TABASKI -Installée en plein cœur de l’Avenue Cheikh Sidaty Aïdara de Grand Dakar, Aïcha Diop, la trentaine, est gérante depuis plusieurs années, d’un point de transfert d’argent.
Selon cette diplômée en commerce et marketing, la période de la tabaski vient comme “une accalmie’’ pour le secteur, fortement touché par la pandémie de la Covid-19.
’’Depuis que la maladie est entrée dans ce pays, c’est à peine si je parviens à assurer en même temps, le paiement de la location et celles des factures d’électricité et d’internet. Mais depuis un mois et surtout en cette période de tabaski, je rends grâce à Dieu car les clients viennent de plus en plus’’, confie-t-elle.
Toutefois, comparativement aux années précédentes, ’’les chiffres d’affaires sont largement à la baisse’’, s’empresse-t-elle de préciser.
Les raisons de cette baisse sont multiples, mais elles sont principalement dues à la réduction du volume des transferts des Sénégalais de l’étranger, a fait savoir Daouda Cissé, lui aussi gérant d’un point de transfert, sur une rue adjacente.
Au cours des dernières années, les montants de transfert de la diaspora sénégalaise ont pris une ampleur considérable.

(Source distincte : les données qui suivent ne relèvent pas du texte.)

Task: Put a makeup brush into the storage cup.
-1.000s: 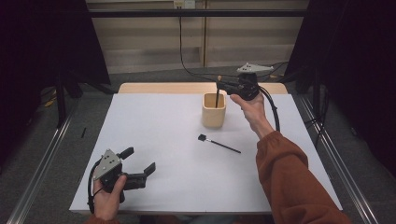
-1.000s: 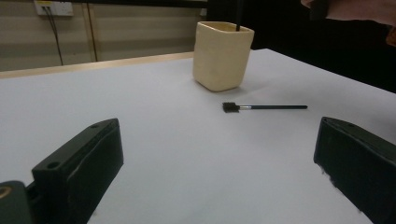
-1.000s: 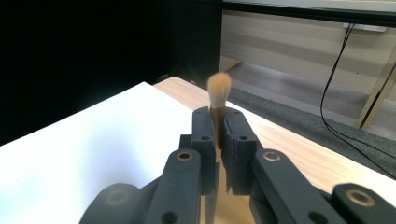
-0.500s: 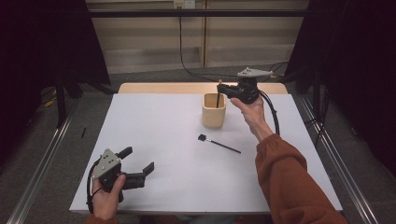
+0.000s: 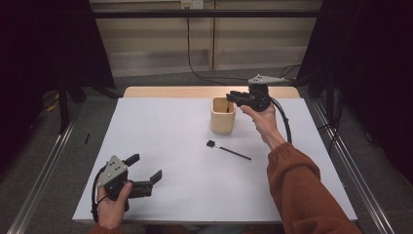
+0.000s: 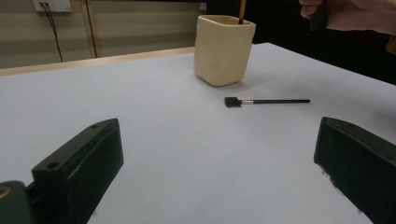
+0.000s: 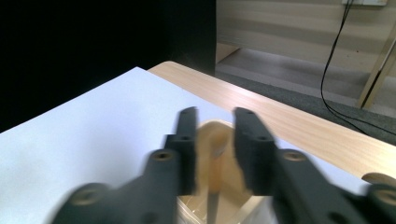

Selon une étude menée par l’Agence nationale de la Statistique et de la Démographie (ANSD), rendue publique en 2018, leur volume est passé d’un milliard 116 millions 500 francs CFA, en 2000, à 1110 milliard de franc CFA, en 2017, soit une contribution de 13% sur le PIB national.
’’Aujourd’hui, c’est au compte-goutte que je réalise ce type transfert, alors qu’il constituait plus du tiers de mes opérations journalières’’, a indiqué M. Cissé.
Et chose peu fréquente : ’’il arrive fréquemment, depuis quelques temps, que des parents d’ici envoient de l’argent à leurs proches, dans le besoin à l’étranger, notamment en France, en Italie et en Espagne’‘, renseigne-t-il.
Selon Abdoulaye Ndiaye, un informaticien de formation, également gérant d’un bureau de transfert d’argent à Niary Tally, même s’il est évident que le secteur des transferts a subi les contrecoups de la pandémie, il était déjà à l’agonie depuis plusieurs années, en raison de la concurrence déloyale que se mènent les opérateurs sur les frais de commissions, de plus en plus revus à la baisse.
’’Si dans les années 2000-2015, le secteur faisait rêver, au point que tout le monde voulait avoir sa propre enseigne de transfert d’argent, maintenant, c’est à peine si on gagne quelque chose’’, dit-il.
A l’en croire, ’’les opérateurs de plus en plus nombreux font régulièrement du dumping, sur les frais de commissions pour appâter le plus de clients possible, au détriment des prestataires obligés de s’adonner à d’autres activités parallèles telles que le multiservices, ou encore la vente de matériel et consommable électronique, entre autres, pour s’en sortir’’.
’’Si l’on n’y prend pas garde, plus de trois mille emplois directs et soixante mille emplois indirects seront perdus, dans les années à venir, avec la faillite inéluctable des petits prestataires qui constituent plus de 90% du réseau national, si cette même tendance se poursuit’’, craint de son côté Mor Bèye, établi au cœur du marché des HLM.
Pour ce membre du réseau national des prestataires de transfert d’argent (Renapta), la seule solution qui incombe à l’Etat est d’exiger le respect de la réglementation, notamment l’instruction 13 de la BCEAO, relative aux modalités d’exercice de l’activité de transfert rapide d’argent en qualité de sous-jacent, au sein de l’Union monétaire ouest africaine.
Ce texte communautaire adopté en 2015 par la Banque centrale, exige des opérateurs, la création d’une plateforme sécurisée et fonctionnelle, confiée aux banques, seules habilitées à donner des agréments à des partenaires formés, sous la supervision de la BCEAO.
Selon Mor Bèye, l’effectivité de cette règle, contribuerait pleinement à assainir le secteur du transfert d’argent et à donner aux prestataires, le rang qu’ils méritent, proportionnellement à l’investissement et au travail fourni par ces derniers.